» EXERCISE OBJECTIVE
In the lines below, find the one that contains "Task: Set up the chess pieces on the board" and write it out exactly, along with every line that follows it.

[Saved data entries]
▬▬▬▬▬▬▬▬▬▬

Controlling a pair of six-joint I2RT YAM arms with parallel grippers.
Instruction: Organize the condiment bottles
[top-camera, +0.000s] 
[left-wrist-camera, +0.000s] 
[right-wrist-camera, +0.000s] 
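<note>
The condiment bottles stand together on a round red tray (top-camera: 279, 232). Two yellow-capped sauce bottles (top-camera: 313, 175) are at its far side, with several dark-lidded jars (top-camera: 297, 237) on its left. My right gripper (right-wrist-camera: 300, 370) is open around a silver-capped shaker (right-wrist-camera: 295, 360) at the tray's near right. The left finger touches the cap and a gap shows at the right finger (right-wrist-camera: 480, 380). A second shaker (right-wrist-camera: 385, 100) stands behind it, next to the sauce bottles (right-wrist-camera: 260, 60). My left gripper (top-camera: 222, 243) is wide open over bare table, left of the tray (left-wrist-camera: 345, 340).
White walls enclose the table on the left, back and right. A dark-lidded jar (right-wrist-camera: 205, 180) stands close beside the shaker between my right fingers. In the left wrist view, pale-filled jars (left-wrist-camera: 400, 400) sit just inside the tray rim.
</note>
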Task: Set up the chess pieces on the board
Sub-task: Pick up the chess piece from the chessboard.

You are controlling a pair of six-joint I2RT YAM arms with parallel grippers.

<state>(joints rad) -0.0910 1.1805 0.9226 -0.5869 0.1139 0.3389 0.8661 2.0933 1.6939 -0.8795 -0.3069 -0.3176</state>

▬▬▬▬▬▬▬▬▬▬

» ANSWER SPACE
Task: Set up the chess pieces on the board
Sub-task: Pick up the chess piece from the chessboard.

You are controlling a pair of six-joint I2RT YAM arms with parallel grippers.

<state>(joints rad) -0.0910 1.1805 0.9226 -0.5869 0.1139 0.3389 0.8661 2.0933 1.6939 -0.8795 -0.3069 -0.3176</state>

The response to the exercise is now complete.